Allemagne : « Le nouveau Nous »
Après seize années hégémoniques d’Angela Merkel, les élections du 26 septembre en Allemagne marquent un nouveau tournant, même si la perspective d’une classique coalition « à l’allemande » ne change guère la politique de l’Allemagne. Les deux « vainqueurs », SPD et CDU-CSU, avec un SPD légèrement en tête d’un peu plus de 1 %, réclament la chancellerie avec force de rodomontades pour planter le décor de leurs futures négociations avec les Verts et les Libéraux pour former une nouvelle majorité.
Les Verts font une percée importante avec 14,8 %, gagnant 6 points par rapport à 2017 (8,9 %) ; Die Linke (équivalent de la France Insoumise) s’effondre à moins de 5 %, au profit du SPD.
Quant à l’AfD, elle est en léger recul de deux points, avec 10,3 %, mais conserve 83 députés. Elle arrive en tête en Thuringe et en Saxe-Anhalt et réalise 21 % en moyenne dans les Landers de l’est de l’Allemagne. Une Allemagne encore coupée en deux…
Ces résultats interrogent, dans un contexte d’ébullition des idées en Europe, et de questions existentielles, identitaires et civilisationnelles. L’Allemagne en effet semble connaître un développement séparé ou à contre-courant, ou plus exactement comme un dernier gardien du progressisme « à l’ancienne », avec ses vieilles luttes droite/gauche, pourtant si proches l’une de l’autre, avec un zest de vert bienséant, de repentance éternelle, et comme objectif unique de demeurer la superpuissance économique européenne.
S’y greffent plaisamment les notions de « cancel culture » et de « woke culture », comme pour se démarquer encore davantage des démons du passé récent de l’Allemagne et rejeter toute suspicion de défense des valeurs européennes.
À tous ces égards, l’Allemagne donne le visage d’une nation en pleine déliquescence, encore plus avancée qu’en France. Un peuple soumis – servitude volontaire – à l’abandon des valeurs civilisationnelles européennes et prêt à accélérer sa fin historique, pour peu qu’elle puisse rester une championne économique à tout prix. Ce qui n’est même pas sûr.

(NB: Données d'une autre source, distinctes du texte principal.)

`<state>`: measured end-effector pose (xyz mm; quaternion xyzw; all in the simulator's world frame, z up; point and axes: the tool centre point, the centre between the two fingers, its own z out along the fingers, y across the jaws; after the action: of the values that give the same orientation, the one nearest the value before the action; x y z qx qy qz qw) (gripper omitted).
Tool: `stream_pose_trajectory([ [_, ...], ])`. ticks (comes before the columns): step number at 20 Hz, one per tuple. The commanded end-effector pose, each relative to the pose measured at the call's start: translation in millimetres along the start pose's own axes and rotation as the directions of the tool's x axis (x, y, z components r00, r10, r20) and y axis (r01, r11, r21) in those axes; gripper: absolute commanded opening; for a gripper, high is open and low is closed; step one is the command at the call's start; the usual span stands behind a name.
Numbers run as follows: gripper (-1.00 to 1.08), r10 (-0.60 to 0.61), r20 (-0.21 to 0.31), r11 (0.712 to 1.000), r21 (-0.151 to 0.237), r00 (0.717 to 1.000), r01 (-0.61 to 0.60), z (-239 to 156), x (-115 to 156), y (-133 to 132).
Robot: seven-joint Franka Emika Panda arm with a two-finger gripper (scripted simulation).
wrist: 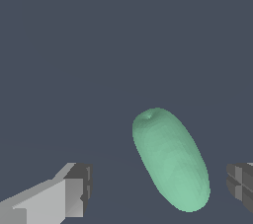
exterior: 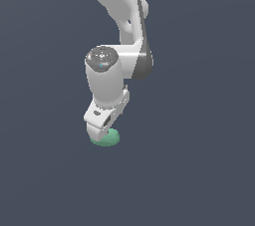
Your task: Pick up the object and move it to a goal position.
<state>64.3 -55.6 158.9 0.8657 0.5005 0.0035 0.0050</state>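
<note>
The gripper (wrist: 158, 193) hangs low over the mint-green oval object (wrist: 170, 161), its fingers (wrist: 74, 196) spread wide with the blob between them — nearer one pad than the other, neither touching. In the exterior view the object (exterior: 108, 139) lies on the flat grey floor (exterior: 199, 170) just under the white hand. Best to centre first, then close across the narrow width. Open floor surrounds it — no edges in sight

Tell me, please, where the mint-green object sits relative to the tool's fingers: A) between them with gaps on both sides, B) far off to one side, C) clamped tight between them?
A: in the wrist view the object lies between the two fingers, with bare floor showing on each side.
</note>
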Motion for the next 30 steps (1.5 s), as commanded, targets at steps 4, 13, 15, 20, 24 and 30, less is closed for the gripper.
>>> stream_pose_trajectory([
  [4,1.00,-0.135,0.001,0.991,0.004,0.991,0.135,7,-7,10],
  [13,1.00,-0.332,-0.001,0.943,0.009,0.943,0.332,17,-20,26],
  [15,1.00,-0.364,-0.002,0.931,0.010,0.931,0.364,18,-22,28],
  [20,1.00,-0.422,-0.004,0.906,0.011,0.906,0.422,22,-26,33],
  [24,1.00,-0.449,-0.004,0.894,0.011,0.894,0.449,23,-28,35],
  [30,1.00,-0.454,-0.005,0.891,0.011,0.891,0.454,24,-29,35],
])
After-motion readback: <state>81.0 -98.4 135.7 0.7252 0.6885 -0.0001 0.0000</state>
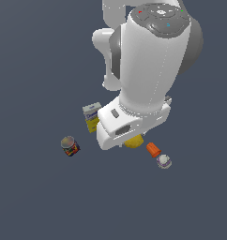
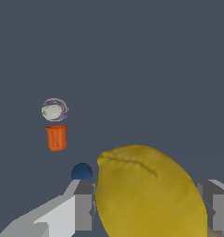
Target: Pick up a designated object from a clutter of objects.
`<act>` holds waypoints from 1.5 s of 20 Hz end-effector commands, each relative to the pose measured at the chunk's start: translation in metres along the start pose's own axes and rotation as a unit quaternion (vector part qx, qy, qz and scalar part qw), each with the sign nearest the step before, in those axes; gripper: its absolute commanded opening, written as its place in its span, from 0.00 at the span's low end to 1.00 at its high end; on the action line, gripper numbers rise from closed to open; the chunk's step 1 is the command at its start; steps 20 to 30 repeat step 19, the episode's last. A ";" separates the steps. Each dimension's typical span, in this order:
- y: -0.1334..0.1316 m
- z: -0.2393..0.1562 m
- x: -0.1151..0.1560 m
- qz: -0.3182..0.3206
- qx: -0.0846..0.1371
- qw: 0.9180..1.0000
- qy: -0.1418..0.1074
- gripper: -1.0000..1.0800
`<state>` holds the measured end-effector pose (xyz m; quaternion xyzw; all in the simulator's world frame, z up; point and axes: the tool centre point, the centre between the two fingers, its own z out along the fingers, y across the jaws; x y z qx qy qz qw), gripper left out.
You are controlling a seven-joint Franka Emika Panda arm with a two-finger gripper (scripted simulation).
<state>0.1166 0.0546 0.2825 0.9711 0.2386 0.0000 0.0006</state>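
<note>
The designated object, a bright yellow lemon-like ball (image 2: pixel 148 190), fills the space between my gripper's (image 2: pixel 148 206) two grey fingers (image 2: pixel 84 203), which press against both its sides. In the exterior view only a sliver of the yellow ball (image 1: pixel 132 142) peeks out under the white hand (image 1: pixel 129 123), which hides the fingers. Whether the ball rests on the floor or hangs above it cannot be told. Around it lies the clutter of objects.
A yellow-and-white box (image 1: pixel 91 116) and a multicoloured can (image 1: pixel 70 146) lie on the exterior view's left. An orange cylinder (image 1: pixel 153 149) (image 2: pixel 56 137) and a white-purple cup (image 1: pixel 164 161) (image 2: pixel 54 109) lie on its right. A dark blue ball (image 2: pixel 81 172) sits just past one finger.
</note>
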 end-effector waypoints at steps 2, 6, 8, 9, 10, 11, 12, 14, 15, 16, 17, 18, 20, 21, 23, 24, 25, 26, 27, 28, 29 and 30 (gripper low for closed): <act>-0.015 -0.029 0.013 0.000 0.000 1.000 0.000 0.00; -0.028 -0.052 0.024 0.000 0.000 1.000 0.000 0.00; -0.032 -0.061 0.029 0.000 0.000 1.000 0.000 0.00; -0.034 -0.064 0.031 0.000 0.000 1.000 0.000 0.00; -0.035 -0.067 0.032 0.000 0.000 1.000 0.000 0.00; -0.037 -0.070 0.034 0.000 0.000 1.000 0.000 0.00; -0.038 -0.072 0.035 0.000 0.000 1.000 0.000 0.00; -0.039 -0.076 0.037 0.000 0.001 1.000 0.000 0.00; -0.040 -0.077 0.038 0.000 0.001 1.000 0.000 0.00; -0.040 -0.077 0.038 0.000 0.001 1.000 0.000 0.00; -0.040 -0.078 0.039 0.000 0.001 1.000 0.000 0.00; -0.040 -0.078 0.039 0.000 0.001 1.000 0.000 0.00; -0.040 -0.078 0.039 0.000 0.001 1.000 0.000 0.00; -0.040 -0.078 0.039 0.000 0.001 1.000 0.000 0.00; -0.040 -0.078 0.039 0.000 0.001 1.000 0.000 0.00; -0.040 -0.078 0.039 0.000 0.001 1.000 0.000 0.00; -0.040 -0.078 0.039 0.000 0.001 1.000 0.000 0.00; -0.040 -0.078 0.039 0.000 0.001 1.000 0.000 0.00; -0.040 -0.078 0.039 0.000 0.001 1.000 0.000 0.00; -0.040 -0.078 0.039 0.000 0.001 1.000 0.000 0.00; -0.040 -0.078 0.039 0.000 0.001 1.000 0.000 0.00; -0.040 -0.078 0.039 0.000 0.001 1.000 0.000 0.00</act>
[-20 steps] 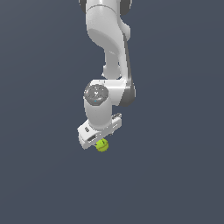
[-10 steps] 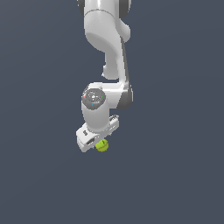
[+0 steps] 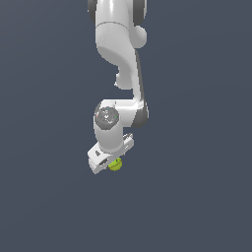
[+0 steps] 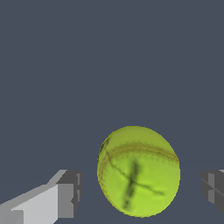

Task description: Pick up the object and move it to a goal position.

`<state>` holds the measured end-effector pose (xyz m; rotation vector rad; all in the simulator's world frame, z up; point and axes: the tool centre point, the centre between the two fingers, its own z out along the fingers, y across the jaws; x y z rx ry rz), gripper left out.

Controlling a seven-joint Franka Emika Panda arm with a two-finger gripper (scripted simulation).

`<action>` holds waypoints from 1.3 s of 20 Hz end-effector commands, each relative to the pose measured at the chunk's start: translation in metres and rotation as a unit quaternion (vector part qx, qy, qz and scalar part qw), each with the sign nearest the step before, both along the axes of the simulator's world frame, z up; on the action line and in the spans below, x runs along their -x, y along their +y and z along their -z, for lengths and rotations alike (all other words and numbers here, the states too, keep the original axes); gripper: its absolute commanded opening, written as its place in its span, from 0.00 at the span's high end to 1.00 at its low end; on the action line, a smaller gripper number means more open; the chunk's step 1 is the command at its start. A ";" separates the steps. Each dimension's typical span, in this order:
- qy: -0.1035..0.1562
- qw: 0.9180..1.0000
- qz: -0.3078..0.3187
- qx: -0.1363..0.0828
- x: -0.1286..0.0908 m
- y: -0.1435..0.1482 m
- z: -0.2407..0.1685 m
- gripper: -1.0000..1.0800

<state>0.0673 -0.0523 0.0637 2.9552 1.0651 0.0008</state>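
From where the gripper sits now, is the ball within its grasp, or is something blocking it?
Probably yes. The ball lies between the open gripper's fingers, gaps on both sides, nothing in between.

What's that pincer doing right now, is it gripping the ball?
Pincer: open, fingers either side of the small yellow-green seamed ball, not touching it.

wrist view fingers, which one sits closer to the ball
The finger with a pale grey body behind its dark pad: its gap to the ball looks slightly narrower. The other finger shows only a dark pad. Neither touches.
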 end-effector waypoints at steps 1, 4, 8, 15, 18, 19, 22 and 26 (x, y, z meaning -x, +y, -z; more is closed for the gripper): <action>0.000 1.000 -0.001 0.000 0.001 0.000 0.013 0.04; 0.000 1.000 -0.001 0.000 0.000 0.000 0.022 0.04; 0.000 1.000 -0.001 0.000 -0.001 0.000 0.022 0.04; 0.000 1.000 -0.001 0.000 -0.001 0.000 0.022 1.00; 0.000 1.000 -0.001 0.000 -0.001 0.000 0.022 1.00; 0.001 1.000 -0.001 0.000 0.000 0.000 0.023 1.00; 0.001 1.000 -0.001 0.000 0.000 0.001 0.021 1.00; 0.001 1.000 -0.001 0.000 0.004 0.005 0.014 1.00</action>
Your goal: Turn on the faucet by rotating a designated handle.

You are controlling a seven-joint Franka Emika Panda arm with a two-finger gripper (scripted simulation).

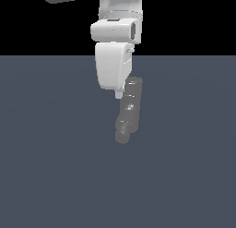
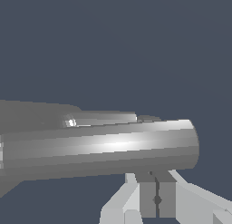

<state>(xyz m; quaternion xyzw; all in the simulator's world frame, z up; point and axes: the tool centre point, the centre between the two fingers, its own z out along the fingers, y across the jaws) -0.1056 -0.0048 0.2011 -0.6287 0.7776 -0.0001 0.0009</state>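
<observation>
The faucet (image 1: 131,102) is a grey metallic cylinder standing on the dark floor, with its shorter spout (image 1: 122,132) angled off its lower end. In the wrist view the faucet (image 2: 99,148) fills the middle as a long shiny cylinder. My gripper (image 2: 157,199) sits right against the faucet's side near its end, with the two grey pads (image 2: 147,198) pressed together and nothing between them. In the exterior view the white hand covers the faucet's top, and only the gripper's tip (image 1: 120,94) shows beside the cylinder. I cannot make out the handle in either view.
The flat dark blue-grey floor (image 1: 50,176) spreads all around the faucet. The white arm (image 1: 113,31) comes down from the top of the exterior view.
</observation>
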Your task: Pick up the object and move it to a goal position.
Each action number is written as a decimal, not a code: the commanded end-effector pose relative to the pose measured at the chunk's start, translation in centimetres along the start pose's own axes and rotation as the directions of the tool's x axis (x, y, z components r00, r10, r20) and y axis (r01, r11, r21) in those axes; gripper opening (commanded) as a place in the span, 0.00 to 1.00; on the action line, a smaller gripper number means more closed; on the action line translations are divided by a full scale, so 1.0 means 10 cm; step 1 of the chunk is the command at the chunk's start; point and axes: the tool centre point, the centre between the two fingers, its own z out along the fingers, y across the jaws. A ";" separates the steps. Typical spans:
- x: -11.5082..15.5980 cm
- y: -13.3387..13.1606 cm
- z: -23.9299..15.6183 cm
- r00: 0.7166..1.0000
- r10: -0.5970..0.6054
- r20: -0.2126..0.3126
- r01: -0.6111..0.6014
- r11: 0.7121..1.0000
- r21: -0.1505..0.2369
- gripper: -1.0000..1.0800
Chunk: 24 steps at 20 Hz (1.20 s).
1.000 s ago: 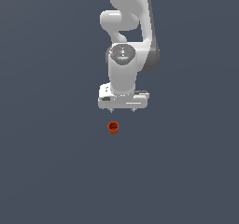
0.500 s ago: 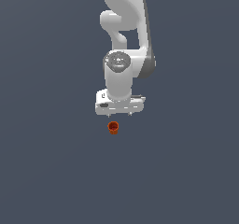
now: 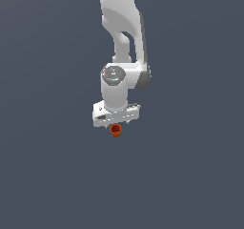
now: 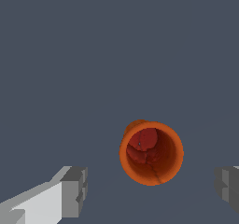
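Down came the arm (image 3: 121, 42) over the last second — a second back the hand (image 3: 116, 124) hung clear above the cup (image 3: 115, 130), with a gap of bare table (image 3: 52, 175) showing between them, and half a second back that gap had shrunk. In the exterior view the hand's underside now sat right at the cup's rim, the cup peeking out just below it. The cup itself had not shifted; it stood upright on the table in the same spot.

From the wrist view the hand (image 4: 149, 185) was spread wide — one finger (image 4: 74, 191) on each side of the cup (image 4: 151, 152), both well apart from its walls, nothing gripped. The cup lay roughly between them, so the approach looked well lined up. Judging by this, the descent was nearly finished and closing on the cup was the next step; lifting and carrying to the goal remained undone.
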 end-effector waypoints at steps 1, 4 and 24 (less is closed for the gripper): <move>0.02 0.04 0.06 1.000 -0.026 -0.006 0.026 1.000 -0.003 0.96; 0.03 0.07 0.10 0.999 -0.043 -0.010 0.043 0.999 -0.005 0.96; 0.03 0.08 0.61 0.999 -0.049 -0.011 0.048 0.999 -0.005 0.96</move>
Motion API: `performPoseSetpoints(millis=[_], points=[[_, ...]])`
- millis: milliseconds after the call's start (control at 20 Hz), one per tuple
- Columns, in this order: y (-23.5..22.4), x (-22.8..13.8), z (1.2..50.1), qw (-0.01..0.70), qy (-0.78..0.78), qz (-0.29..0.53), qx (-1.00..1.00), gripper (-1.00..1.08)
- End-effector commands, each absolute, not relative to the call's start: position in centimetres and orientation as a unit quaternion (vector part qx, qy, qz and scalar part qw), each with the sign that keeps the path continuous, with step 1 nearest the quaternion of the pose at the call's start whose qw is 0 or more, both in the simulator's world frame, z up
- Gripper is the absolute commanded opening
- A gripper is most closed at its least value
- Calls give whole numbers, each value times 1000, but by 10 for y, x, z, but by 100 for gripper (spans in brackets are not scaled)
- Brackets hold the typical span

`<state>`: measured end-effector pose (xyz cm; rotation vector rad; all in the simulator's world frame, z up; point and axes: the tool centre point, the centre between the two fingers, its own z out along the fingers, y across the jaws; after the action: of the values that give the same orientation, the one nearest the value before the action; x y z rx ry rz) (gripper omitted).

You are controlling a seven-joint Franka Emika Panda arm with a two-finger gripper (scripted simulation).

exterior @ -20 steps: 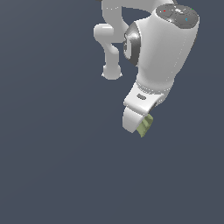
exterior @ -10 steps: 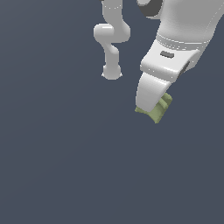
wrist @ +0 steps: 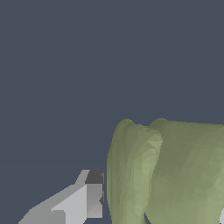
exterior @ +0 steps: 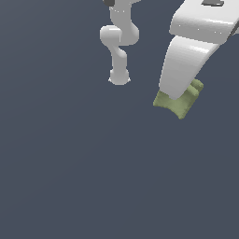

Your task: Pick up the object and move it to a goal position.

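Note:
The object [exterior: 179,103] is an olive-green lumpy item with curved ridged lobes, hanging in the air at the exterior view's upper right. My white gripper [exterior: 177,95] is shut on it from above, and its body hides the object's upper part. In the wrist view the object [wrist: 168,173] fills much of the picture, with one grey fingertip [wrist: 89,199] pressed against its side. The other finger barely shows at the picture's edge.
The arm's base and lower links [exterior: 119,42] stand at the back, to the exterior view's left of the gripper. A plain dark grey floor [exterior: 70,163] lies below.
The gripper has carried the object upward and toward the exterior view's right, closer to the camera. The grip on it has held.

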<state>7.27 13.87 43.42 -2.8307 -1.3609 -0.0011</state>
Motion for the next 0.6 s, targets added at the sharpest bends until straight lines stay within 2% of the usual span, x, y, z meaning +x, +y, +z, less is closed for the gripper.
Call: performPoseSetpoints(millis=[0, 550], points=[[141, 74, 445, 0, -433, 0, -901, -100], [146, 77, 469, 0, -433, 0, -901, -100]])
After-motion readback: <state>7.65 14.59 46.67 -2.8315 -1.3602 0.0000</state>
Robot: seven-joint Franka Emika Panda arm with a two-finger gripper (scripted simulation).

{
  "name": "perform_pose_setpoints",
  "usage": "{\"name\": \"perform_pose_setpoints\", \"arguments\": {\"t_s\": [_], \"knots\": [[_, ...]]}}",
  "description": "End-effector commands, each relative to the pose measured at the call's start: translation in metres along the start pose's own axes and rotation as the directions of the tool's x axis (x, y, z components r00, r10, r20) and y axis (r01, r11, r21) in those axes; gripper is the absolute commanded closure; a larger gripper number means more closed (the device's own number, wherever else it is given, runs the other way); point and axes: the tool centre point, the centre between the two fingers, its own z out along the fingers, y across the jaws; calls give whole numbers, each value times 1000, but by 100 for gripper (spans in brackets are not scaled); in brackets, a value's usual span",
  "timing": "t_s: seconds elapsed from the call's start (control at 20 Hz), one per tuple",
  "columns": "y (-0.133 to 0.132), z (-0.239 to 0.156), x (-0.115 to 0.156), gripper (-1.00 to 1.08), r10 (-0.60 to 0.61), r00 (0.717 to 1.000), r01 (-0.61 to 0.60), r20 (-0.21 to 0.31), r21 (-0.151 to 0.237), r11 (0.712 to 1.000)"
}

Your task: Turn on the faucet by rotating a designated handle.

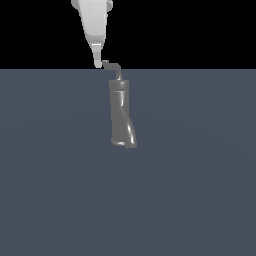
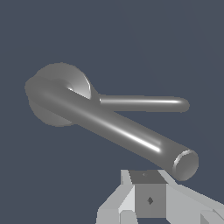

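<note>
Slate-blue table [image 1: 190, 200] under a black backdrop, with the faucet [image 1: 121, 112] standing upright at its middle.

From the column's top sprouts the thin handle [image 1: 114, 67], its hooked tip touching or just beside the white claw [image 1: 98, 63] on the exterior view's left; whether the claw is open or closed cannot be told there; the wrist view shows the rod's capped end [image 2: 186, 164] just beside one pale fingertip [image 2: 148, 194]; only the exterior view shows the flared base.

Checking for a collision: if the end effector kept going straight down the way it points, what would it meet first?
Probably the handle's hooked tip, right beside the end effector; if it misses, the floor beside the faucet. Depth is unclear.
</note>
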Motion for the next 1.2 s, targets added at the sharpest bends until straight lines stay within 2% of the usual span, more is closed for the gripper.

Sa dénatalité catastrophique ajoute une dernière touche à cette sorte de suicide collectif d’un peuple en perdition qui ne s’est jamais remis de 1945. De la honte politique il est passé à la haine de lui-même en tant que peuple et nation.
Emblématique en est l’historien allemand, d’origine tchèque, – de gauche bien sûr – Jan Plamper, qu’il faut citer pour comprendre ce qu’est l’Allemagne d’aujourd’hui. Il applaudit à la « Willkommenskultur » inaugurée splendidement en 2015 avec l’accueil d’un million d’immigrés ; il écrit un livre, « Das neue Wir » (« le nouveau nous », qui en réalité devrait s’appeler « La fin du Nous »), qui encense et appelle de tous ses vœux une nouvelle identité allemande fondée sur les mixités culturelles, nouvelle identité qui reçoit un écho certain chez une majorité d’Allemands : sous les années Merkel, « L’Allemagne a manqué l’occasion de s’attaquer plus vigoureusement au changement climatique, de changer de modèle économique et de promouvoir une identité civique de la nation, prenant en compte le fait qu’elle est devenue un pays d’immigration » ; « Au moins un quart des Allemands, soit environ 20 millions de personnes, sont aujourd’hui d’origine étrangère récente, avec au moins un parent né en dehors de l’Allemagne ».
« Le modèle du “saladier”, une société où il n’est pas nécessaire de renoncer à son héritage culturel pour être considéré comme citoyen à part entière, semble le plus viable ». Le « saladier » de Plamper remplace le « melting-pot » américain, mais avec des mélanges civilisationnels qui en changent complètement le sens profond et durable.
« Les grandes questions des prochaines années sont le changement climatique… l’immigration, le modèle socio-économique et ses alternatives, la pandémie de Covid-19 et d’autres sujets comme la politique identitaire, les guerres culturelles, la “cancel culture” ».
Jan Plamper a de nombreux équivalents en France, Jean-Luc Mélenchon ouvertement et beaucoup d’autres plus discrètement. Il n’y a plus qu’à espérer que la France, malgré Emmanuel Macron, autre champion du tout économique mondialisé contre les préoccupations civilisationnelles, ne suive pas l’Allemagne et que les élections d’avril prochain en France ne refléteront pas les résultats catastrophiques, sur le fond et le long terme, en termes existentiels, d’une Allemagne majoritairement moribonde et heureuse de son doux suicide mélancolique. À l’allemande.